Se, por ontoteologia, se entende, na tradição filosófica mais recente, a metafísica que pensa os entes a partir do ser de Deus, ou ainda, que pensa o próprio Ser como Deus, esta não é a ontologia desenvolvida por filósofos cristãos. A filosofia cristã é ontocristologia, porque, embora a nome de Deus seja o Próprio Ser Subsistente, não se trata da aplicação de um conceito filosófico a Deus. Aliás, o nome de Deus é impronunciável e, a fortiori, dele não se pode ter conceito algum. Por isso mesmo, essas noções pertencem mais à filosofia, à cultura cristã do que à própria revelação bíblica. Para a tradição filosófica cristã, é sempre Jesus Cristo o referencial de suas meditações. É ele a sabedoria cristã. Não é, pois, a partir do conceito abstrato de Deus que se concebe a filosofia que, eventualmente, poderia conduzir ao cristianismo. O contrário é que é a verdade: o cristão encontrou na filosofia o lugar mais sublime entre as coisas humanas para inserir a figura de Jesus Cristo, através dos conceitos e métodos que lhe são apropriados.
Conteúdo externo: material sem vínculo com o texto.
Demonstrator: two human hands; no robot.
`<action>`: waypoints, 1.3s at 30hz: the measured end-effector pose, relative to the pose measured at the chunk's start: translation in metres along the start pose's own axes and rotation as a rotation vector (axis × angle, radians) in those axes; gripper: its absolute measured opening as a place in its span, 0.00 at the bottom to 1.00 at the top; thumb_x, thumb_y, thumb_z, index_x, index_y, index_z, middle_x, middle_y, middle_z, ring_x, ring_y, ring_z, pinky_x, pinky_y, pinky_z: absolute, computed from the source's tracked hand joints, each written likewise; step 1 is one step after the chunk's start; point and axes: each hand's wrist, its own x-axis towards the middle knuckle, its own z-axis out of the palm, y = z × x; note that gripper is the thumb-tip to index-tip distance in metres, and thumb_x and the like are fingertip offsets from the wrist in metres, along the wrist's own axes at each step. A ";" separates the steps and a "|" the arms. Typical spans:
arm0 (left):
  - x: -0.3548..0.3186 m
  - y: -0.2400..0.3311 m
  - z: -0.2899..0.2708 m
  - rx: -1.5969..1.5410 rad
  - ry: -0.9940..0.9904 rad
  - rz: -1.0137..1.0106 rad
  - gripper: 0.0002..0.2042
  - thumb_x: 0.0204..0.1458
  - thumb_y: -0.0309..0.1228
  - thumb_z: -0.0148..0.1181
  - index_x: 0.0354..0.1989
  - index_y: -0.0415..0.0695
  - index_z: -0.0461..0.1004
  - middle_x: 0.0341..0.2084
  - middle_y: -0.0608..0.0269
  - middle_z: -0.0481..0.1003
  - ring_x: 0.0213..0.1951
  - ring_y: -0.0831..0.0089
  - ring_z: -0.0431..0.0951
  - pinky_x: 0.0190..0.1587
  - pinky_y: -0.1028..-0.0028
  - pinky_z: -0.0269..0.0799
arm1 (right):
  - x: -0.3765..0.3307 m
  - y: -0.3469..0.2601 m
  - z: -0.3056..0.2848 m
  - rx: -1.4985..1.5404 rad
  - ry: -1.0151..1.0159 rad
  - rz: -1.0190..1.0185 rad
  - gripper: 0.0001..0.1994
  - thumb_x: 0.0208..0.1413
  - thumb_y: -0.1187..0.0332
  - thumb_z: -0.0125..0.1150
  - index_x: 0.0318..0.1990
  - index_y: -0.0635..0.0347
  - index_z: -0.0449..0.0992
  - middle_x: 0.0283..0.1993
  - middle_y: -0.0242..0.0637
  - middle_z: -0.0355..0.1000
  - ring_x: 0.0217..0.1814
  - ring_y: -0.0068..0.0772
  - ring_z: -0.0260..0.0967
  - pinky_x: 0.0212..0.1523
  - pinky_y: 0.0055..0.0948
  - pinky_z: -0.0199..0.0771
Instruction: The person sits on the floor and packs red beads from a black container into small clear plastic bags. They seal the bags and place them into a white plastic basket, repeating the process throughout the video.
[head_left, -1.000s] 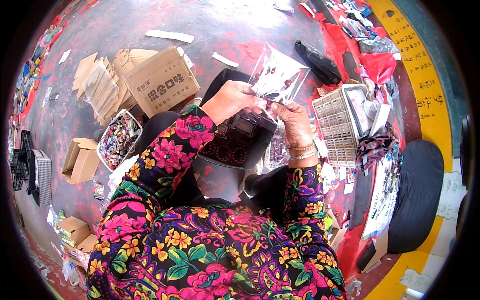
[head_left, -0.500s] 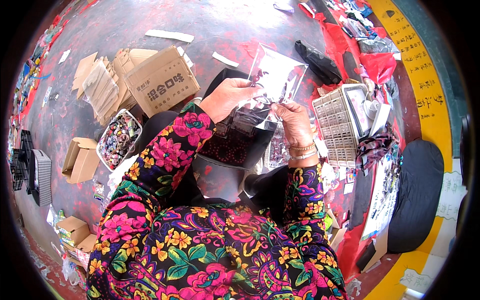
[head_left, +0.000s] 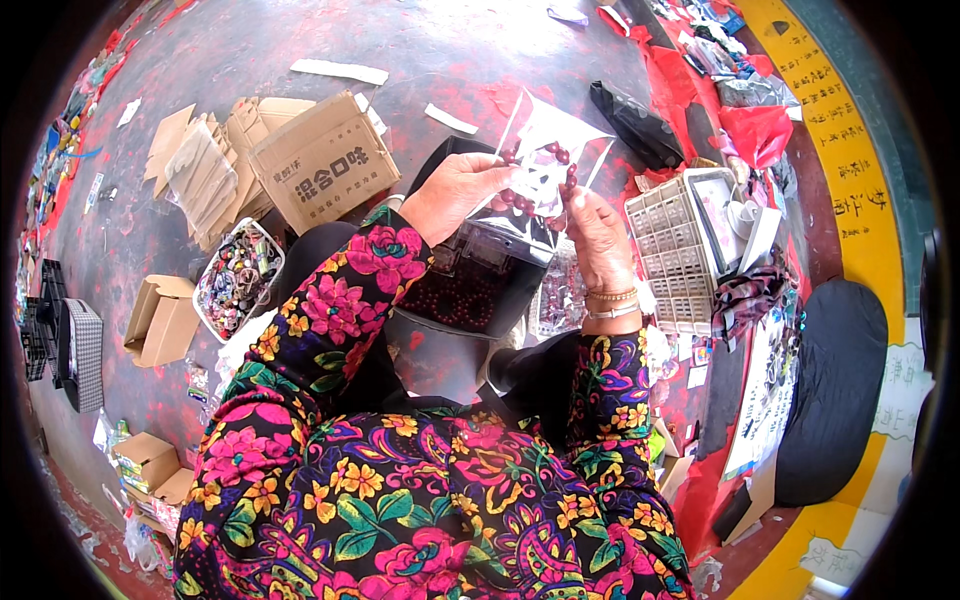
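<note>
A ring of dark red beads, like a bracelet [head_left: 568, 186], shows against a shiny transparent plastic bag [head_left: 545, 125]. Whether the beads lie inside the bag or in front of it, I cannot tell. My left hand [head_left: 462, 198] pinches the bag at its left side, thumb and fingers together beside the beads. At the right side, the thumb and fingers of my right hand [head_left: 603, 240] close on the bag by the lower beads. Below both hands is a black container [head_left: 480, 318] with dark red beads in it. Another transparent bag of red beads [head_left: 560, 300] lies to its right.
A cardboard box [head_left: 325, 165] and flattened cardboard [head_left: 205, 175] are at the left, near a white basket of small mixed items [head_left: 238, 270]. A cream plastic crate [head_left: 672, 260] stands at the right, with a black bag [head_left: 635, 125] beyond it.
The bead ring has opened into a visible loop against the bag. My right hand has shifted slightly right and down; the left hand has stayed nearly in place.
</note>
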 end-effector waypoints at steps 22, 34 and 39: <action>-0.002 0.001 0.009 -0.147 -0.054 -0.071 0.11 0.55 0.31 0.53 0.43 0.37 0.71 0.34 0.58 0.75 0.39 0.71 0.76 0.42 0.75 0.72 | -0.001 0.001 0.010 0.153 0.052 -0.036 0.06 0.51 0.73 0.60 0.36 0.63 0.75 0.33 0.29 0.73 0.33 0.18 0.68 0.32 0.18 0.66; -0.004 0.000 0.011 0.072 -0.166 0.017 0.12 0.57 0.34 0.50 0.39 0.37 0.72 0.30 0.65 0.75 0.31 0.80 0.73 0.34 0.79 0.69 | 0.000 0.006 0.010 0.170 0.114 0.003 0.08 0.49 0.72 0.63 0.37 0.62 0.76 0.33 0.31 0.74 0.34 0.20 0.70 0.30 0.17 0.67; -0.005 0.000 0.014 0.026 -0.096 -0.005 0.12 0.56 0.34 0.51 0.40 0.37 0.72 0.31 0.62 0.75 0.32 0.78 0.74 0.35 0.77 0.70 | 0.001 0.006 0.009 0.166 0.092 0.017 0.08 0.48 0.72 0.64 0.36 0.62 0.77 0.34 0.31 0.74 0.32 0.19 0.68 0.32 0.17 0.66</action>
A partir da doutrina de Paulo, as possibilidades e as características de uma nova metafísica devem ser desenvolvidas a partir do tema da aventura humana da perda. Nesta ordem de coisas, a abstração é entendida como ascese. O processo abstrativo é processo de separação, é o primeiro processo de humanização do homem. É o caminho da kénosis. O esvaziamento do humano é o esvaziamento do totalizante, da razão instrumental. É tendência para o intuitivo, que se dá na transcendência do outro, do desvelamento da transcendência. A kénosis é o conteúdo último da moral e do homem de valor, porque é atitude do amor.
Clemente de Alexandria, seguido por Agostinho e pela patrística em geral, segue a filosofia da kénosis. A tese principal de Clemente faz apelo à cultura clássica, ao defender que à filosofia antiga coube a tarefa pedagógica de encaminhar os gentios para Cristo, como a Lei servira para conduzir os judeus a ele:
Vem, pois, ó insensato, e não mais com o tirso na mão, nem coroado de hera! Larga tua mitra, deixa tua pele de cabra e retoma a razão! Eu te mostrarei o Logos e os mistérios do Logos, valendo-me de tuas próprias imagens[5].
Enfim, ao tratar do conhecimento humano, do homem e de sua liberdade, de Deus e sua natureza, Paulo introduziu conceitos fundamentais na cultura ocidental que, por via direta ou indireta, serão referências constantes da filosofia até o tempo presente.